GaloisInc / flexdis86

A library for disassembling x86-64 binaries.
BSD 3-Clause "New" or "Revised" License
37 stars 10 forks source link

`push`'s operand should sign-extend immediate and segment-register operands #35

Closed RyanGlScott closed 2 years ago

RyanGlScott commented 2 years ago

If you run DumpInstr on a push instruction with an immediate argument, you'll get something like this:

$ cabal run DumpInstr -- 6a 00
II {iiLockPrefix = NoLockPrefix, iiAddrSize = Size64, iiOp = "push", iiArgs = [(ByteImm 0,OpType ImmediateSource BSize)], iiPrefixes = Prefixes {_prLockPrefix = NoLockPrefix, _prSP = SegmentPrefix {unwrapSegmentPrefix = 0}, _prREX = 0b00000000, _prVEX = Nothing, _prASO = False, _prOSO = False}, iiRequiredPrefix = Nothing, iiOpcode = [106], iiRequiredMod = Nothing, iiRequiredReg = Nothing, iiRequiredRM = Nothing}
push   0x0

Notice that while the address size (and in this case, the operand size as well) iiAddrSize is Size64 (8 bytes), while the operand is ByteImm 0 (only 1 byte). This is a bit dubious. Per the ISA manual:

If the source operand is an immediate of size less than the operand size, a sign-extended value is pushed on the stack. If the source operand is a segment register (16 bits) and the operand size is 64-bits, a zero-extended value is pushed on the stack; if the operand size is 32-bits, either a zero-extended value is pushed on the stack or the segment selector is written on the stack using a 16-bit move. For the last case, all recent Core and Atom processors perform a 16-bit move, leaving the upper portion of the stack location unmodified.

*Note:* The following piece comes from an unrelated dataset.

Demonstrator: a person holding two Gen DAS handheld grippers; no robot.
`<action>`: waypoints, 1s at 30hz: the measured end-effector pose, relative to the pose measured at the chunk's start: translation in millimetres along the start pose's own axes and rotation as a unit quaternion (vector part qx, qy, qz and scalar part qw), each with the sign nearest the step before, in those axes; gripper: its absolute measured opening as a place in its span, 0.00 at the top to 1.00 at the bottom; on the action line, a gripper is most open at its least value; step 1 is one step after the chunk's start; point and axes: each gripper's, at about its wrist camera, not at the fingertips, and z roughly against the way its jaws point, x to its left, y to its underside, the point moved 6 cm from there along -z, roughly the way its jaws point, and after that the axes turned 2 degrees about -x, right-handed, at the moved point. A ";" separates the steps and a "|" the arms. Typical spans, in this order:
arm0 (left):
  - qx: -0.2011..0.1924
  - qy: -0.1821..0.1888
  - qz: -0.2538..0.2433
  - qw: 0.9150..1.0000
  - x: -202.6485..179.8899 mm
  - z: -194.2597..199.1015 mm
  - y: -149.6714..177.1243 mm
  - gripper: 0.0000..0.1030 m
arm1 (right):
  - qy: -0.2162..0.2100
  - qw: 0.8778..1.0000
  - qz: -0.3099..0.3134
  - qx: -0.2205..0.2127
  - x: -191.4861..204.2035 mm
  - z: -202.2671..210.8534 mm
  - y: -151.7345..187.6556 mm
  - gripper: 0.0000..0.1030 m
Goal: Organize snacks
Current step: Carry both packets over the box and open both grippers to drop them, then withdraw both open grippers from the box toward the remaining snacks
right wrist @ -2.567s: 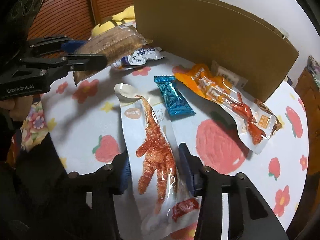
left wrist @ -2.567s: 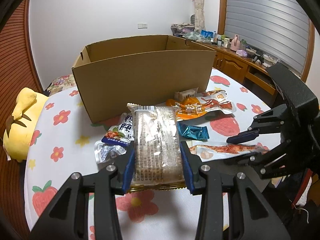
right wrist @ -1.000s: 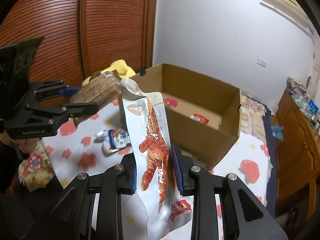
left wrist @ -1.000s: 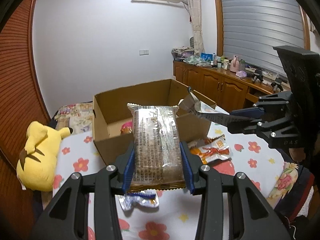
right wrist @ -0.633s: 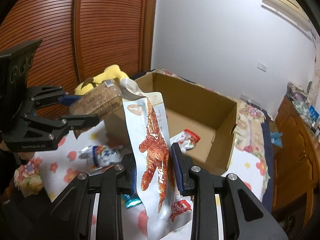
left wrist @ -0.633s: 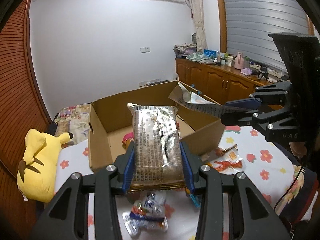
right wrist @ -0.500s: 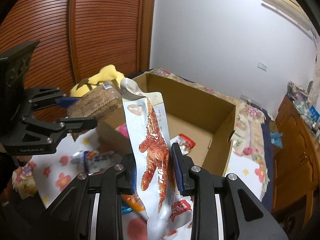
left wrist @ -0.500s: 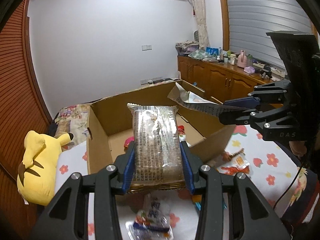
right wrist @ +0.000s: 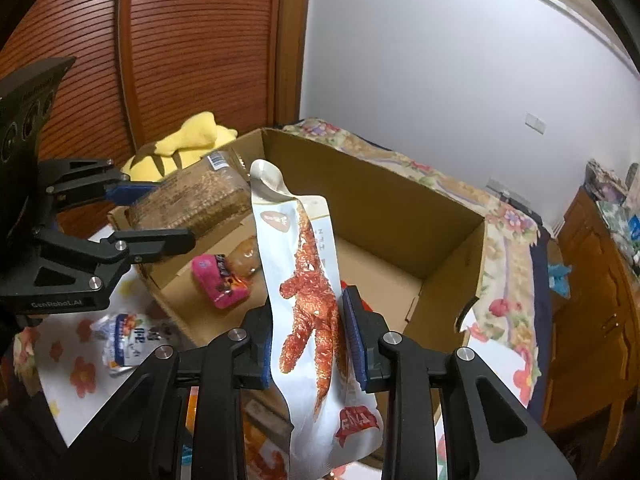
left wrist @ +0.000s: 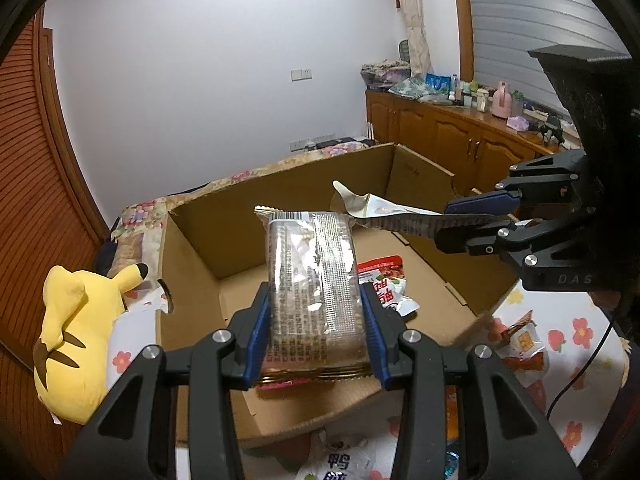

Since push sign-extends the operand in some cases, ideally we would indicate this in the InstructionInstance itself. In the example above, for instance, we should be using ByteSignedImm instead of ByteImm. Fixing this may be as simple as editing the parts of optable.xml that pertain to push.

RyanGlScott commented 2 years ago

I thought that this would suffice to handle the cases for immediates:

diff --git a/data/optable.xml b/data/optable.xml
index 7d02fba..c5facfc 100644
--- a/data/optable.xml
+++ b/data/optable.xml
@@ -6982,7 +6982,7 @@
         <def>
             <pfx>oso</pfx>
             <opc>68</opc>
-            <opr>Iz</opr>
+            <opr>sIz</opr>
             <mode>def64</mode>
         </def>
         <def>
@@ -6994,7 +6994,7 @@
         <def>
             <pfx>oso</pfx>
             <opc>6a</opc>
-            <opr>Ib</opr>
+            <opr>sIb</opr>
             <mode>def64</mode>
         </def>
     </instruction>
diff --git a/tests/Assemble.hs b/tests/Assemble.hs
index ace04f5..e5a2179 100644
--- a/tests/Assemble.hs
+++ b/tests/Assemble.hs
@@ -31,9 +31,9 @@ j20 = [D.JumpOffset D.JSize8 (D.FixedOffset (20 - 2))]
 testCases :: [(AsmFlavor, String, Maybe D.InstructionInstance)]
 testCases = [ (Att, "ret", mkI "ret" [])
             , (Att, "int $0x3", mkI "int3" [])
-            , (Att, "push $0x8", mkI "push" [D.ByteImm 8])
-            , (Att, "pushw $0xfff", fmap setOSO $ mkI "push" [D.WordImm 0xfff])
-            , (Att, "push $0x2000000", mkI "push" [D.DWordImm (D.Imm32Concrete 0x2000000)])
+            , (Att, "push $0x8", mkI "push" [D.ByteSignedImm 8])
+            , (Att, "pushw $0xfff", fmap setOSO $ mkI "push" [D.WordSignedImm 0xfff])
+            , (Att, "push $0x2000000", mkI "push" [D.DWordSignedImm 0x2000000])
               -- The subtraction here is gross, but required because
               -- the jump is relative to the IP, which is incremented
               -- past the jump by the time it executes.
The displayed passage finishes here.